I was 38 years old, when my IT company was forced to shut down due to the 2009 meltdown. With a B. Com background, all I could then do was to join my family business but it did not give me the required satisfaction. I then took a sabbatical, which made me realise that I didn’t have any skills or certifications for a job but I rekindled my passion and joy for food. I cautiously started to cook and sell from home, not knowing where it would take me. Thanks to the new age social media, work grew and I moved to a professional kitchen to follow my passion for food, to create a successful catering business. During the initial days, I was called a ‘maharaj’ or a ‘rasoiya’ but yes cooking was my passion and it really didn’t matter to me.

The kind of appreciation I started to receive for my work, kept me motivated. Slowly my market base increased through spread of word, and believe me, there is no better marketeer for you than a happy and satisfied customer. At times when I would get home with corns under my feet and every muscle aching, it was my passion that would wake me up the next day and bring me right back to work with full enthusiasm.

I have realized that people my generation i.e. those born before 1990s, were brought up with the mindset that we need to follow what our parents or what our forefathers did, mostly traditional line of work. It was put on our shoulders that we need to carry the light ahead, carry on the legacy whether we liked it or not. So, a huge generation was stuck in businesses that they didn’t care for much but took on the role only because it was expected out of them. Can’t much blame our parents for this as they had gone through similar conditioning.

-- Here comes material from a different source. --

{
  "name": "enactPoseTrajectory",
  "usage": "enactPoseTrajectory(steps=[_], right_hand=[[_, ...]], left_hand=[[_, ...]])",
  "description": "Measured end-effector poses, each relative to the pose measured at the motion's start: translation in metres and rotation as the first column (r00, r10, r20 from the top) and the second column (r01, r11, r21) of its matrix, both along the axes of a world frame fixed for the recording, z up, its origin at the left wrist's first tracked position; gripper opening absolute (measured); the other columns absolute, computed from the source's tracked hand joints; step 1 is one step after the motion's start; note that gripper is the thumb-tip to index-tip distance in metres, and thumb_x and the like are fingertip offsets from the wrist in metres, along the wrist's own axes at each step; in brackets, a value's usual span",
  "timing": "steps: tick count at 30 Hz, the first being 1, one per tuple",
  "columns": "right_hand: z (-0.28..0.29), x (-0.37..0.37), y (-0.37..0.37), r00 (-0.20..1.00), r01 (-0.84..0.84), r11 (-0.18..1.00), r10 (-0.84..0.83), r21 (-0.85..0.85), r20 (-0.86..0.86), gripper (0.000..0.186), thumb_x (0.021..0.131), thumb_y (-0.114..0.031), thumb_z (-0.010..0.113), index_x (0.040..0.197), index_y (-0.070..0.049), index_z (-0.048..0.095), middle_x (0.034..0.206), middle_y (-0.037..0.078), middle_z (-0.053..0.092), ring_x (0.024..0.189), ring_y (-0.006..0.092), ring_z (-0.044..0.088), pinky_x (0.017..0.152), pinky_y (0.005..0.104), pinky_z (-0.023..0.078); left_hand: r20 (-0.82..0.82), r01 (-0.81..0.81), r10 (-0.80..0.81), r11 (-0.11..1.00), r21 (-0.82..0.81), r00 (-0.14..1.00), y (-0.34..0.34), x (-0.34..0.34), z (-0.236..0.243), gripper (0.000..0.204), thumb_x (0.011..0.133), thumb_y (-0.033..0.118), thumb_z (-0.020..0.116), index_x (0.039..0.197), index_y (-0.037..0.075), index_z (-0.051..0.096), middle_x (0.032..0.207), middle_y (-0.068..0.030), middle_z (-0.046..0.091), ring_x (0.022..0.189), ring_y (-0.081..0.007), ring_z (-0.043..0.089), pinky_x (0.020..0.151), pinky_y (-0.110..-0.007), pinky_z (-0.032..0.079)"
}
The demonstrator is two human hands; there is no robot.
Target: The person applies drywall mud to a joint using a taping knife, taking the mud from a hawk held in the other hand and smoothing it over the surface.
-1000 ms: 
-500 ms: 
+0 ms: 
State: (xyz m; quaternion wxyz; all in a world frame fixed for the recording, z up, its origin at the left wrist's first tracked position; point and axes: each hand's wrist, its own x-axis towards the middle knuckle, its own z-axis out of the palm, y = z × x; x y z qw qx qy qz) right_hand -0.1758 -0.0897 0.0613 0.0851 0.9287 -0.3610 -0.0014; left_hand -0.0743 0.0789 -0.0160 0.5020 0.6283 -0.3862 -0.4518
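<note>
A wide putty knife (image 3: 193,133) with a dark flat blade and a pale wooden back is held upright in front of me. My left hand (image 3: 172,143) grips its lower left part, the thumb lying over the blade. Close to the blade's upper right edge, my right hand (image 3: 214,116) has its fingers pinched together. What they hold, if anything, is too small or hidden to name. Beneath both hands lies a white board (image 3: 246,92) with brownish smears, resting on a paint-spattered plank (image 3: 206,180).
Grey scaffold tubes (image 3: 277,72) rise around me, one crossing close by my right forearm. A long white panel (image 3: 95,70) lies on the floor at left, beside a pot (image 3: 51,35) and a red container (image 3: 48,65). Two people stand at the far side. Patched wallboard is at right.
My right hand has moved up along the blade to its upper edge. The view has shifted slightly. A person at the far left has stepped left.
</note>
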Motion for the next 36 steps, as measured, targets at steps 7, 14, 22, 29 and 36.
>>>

Right from school days it was imbibed in us that we could only do – Commerce, Science or Arts. It was expected of most women to take up Arts – humanities, home science, commercial arts, fine arts etc. And the average majority took up commerce with very few options to then go on to manage traditional businesses or professions. A Chartered Accountants child was conditioned to become a CA or similar, someone who ran a cotton mill expected their children to do commerce or maybe an MBA perhaps and take over the family business. They were all successful but were they satisfied is the larger question that needs to be answered!

Passion was surely the missing factor.  Passion for hobbies was a part-time leisure activity but never a full-time career. Passion was rarely discovered in school to be honed, in college to be studied and in life to be made into a career.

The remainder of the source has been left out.